Getting back to the 4n7 vs 47n, I simulated the circuit in partsim.com (an online SPICE simulator). I set fuzz, treble, volume to some fixed values and I played with the value of C3. With C3 at 4.7n, the frequency response has two "humps" around 250Hz and 3.9kHz, with gain around 17dB and 14dB respectively, and a -3dB notch around 1.2kHz. There is also a low frequency cutoff around 16Hz (-6dB). With C3 at 47n, the 250Hz hump becomes almost 36dB, the 3.9kHz hump 16dB, the notch +6dB and the cutoff goes down lower than 10Hz. So that explains the increased "humph" and gain when using the higher value cap. But the 4.7n gives an interesting frequency response. Is anybody able to compare to an original model to figure out how it's supposed to sound like? Happy to share the simulation to those interested (it's always possible that I made a mistake).


----------



## giovanni (Mar 8, 2021)

Disclaimer: SPICE simulations use small signal models, so they work fine for bandwidth and frequency response but they probably don't work as well for non linear gain/distortion. That's just to say that the 36dB boost that the simulation spits out is likely not the actual value you would measure in real life as the non linearity of the transistors might kick in before getting to that level of gain, and saturate/compress the signal.


----------



## DigitalZombie (Mar 8, 2021)

peatpatrick said:


> I pulled them all out and put them back in according to the BOM and now it doesn't work at all, so I think your right.

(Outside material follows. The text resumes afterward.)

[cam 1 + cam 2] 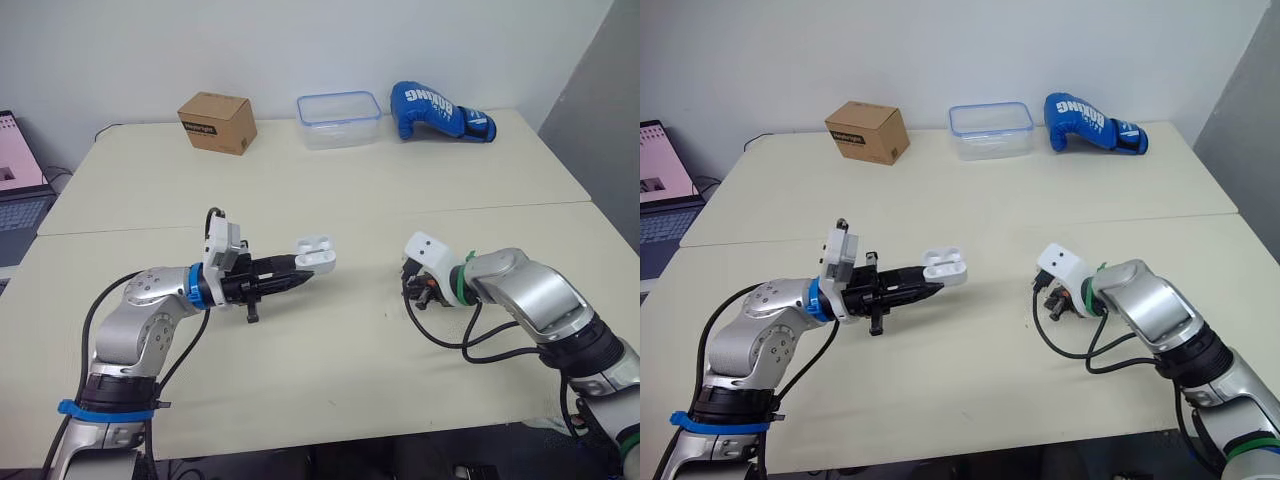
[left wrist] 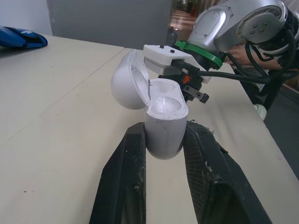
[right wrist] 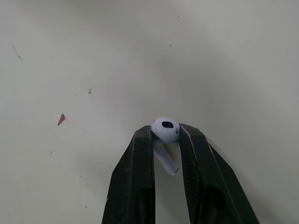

The current build doc is dated 2/16/21, so make sure you're using the right doc for your board. I have the old doc too and R11 is definitely 47k. It's part of the bias network to the last transistor and putting a 1M there would definitely make it not work.


----------



## DigitalZombie (Mar 8, 2021)

giovanni said:


> Getting back to the 4n7 vs 47n,


FWIW, if you look at the most recent build doc, the boss here quietly changed C3 to 47n. I don't know if he got it verified somewhere else or what. I hope he reaches out to those who purchased the previous board to let them know about the change, as it is significant.


----------



## Hirti (Mar 8, 2021)

giovanni said:


> I think the silk screen usually trumps the BOM?


I was also wondering that. Pretty much all the resistor values printed on the PCB are different than the one in the BOM. Which values should I use? I bought the PCB in October of last year. @PedalPCB ?


----------



## giovanni (Mar 8, 2021)

Yeah I noticed the BOM. But I tried both values anyway. The more I think about it the more 47n seems to make sense.


----------



## Robert (Mar 30, 2021)

Confirmed.

Transistors are P2N2222A and C3 is in fact 4.7nF.


----------



## music6000 (Mar 30, 2021)

Let me see, 471 = 47pf, 473 = 47nf, 474 = 470nf, Oh wait a sec, *472* = 4n7 which is also 4.7nf! 
Confirmed, your right, 472 = 4.7nf which is also known as 4n7 !!!


----------



## music6000 (Mar 30, 2021)

*There are 3 versions ,* *2N2222A TO-92,  P2N2222A TO-92 & 2N2222A TO-18 .*


----------



## Robert (Mar 30, 2021)

This is why there was confusion about the proper transistor part number.   The original tracer marked the transistor 2N222A which doesn't seem to exist.   The TO-92 2N2222A and PN2222A were the incorrect pinout.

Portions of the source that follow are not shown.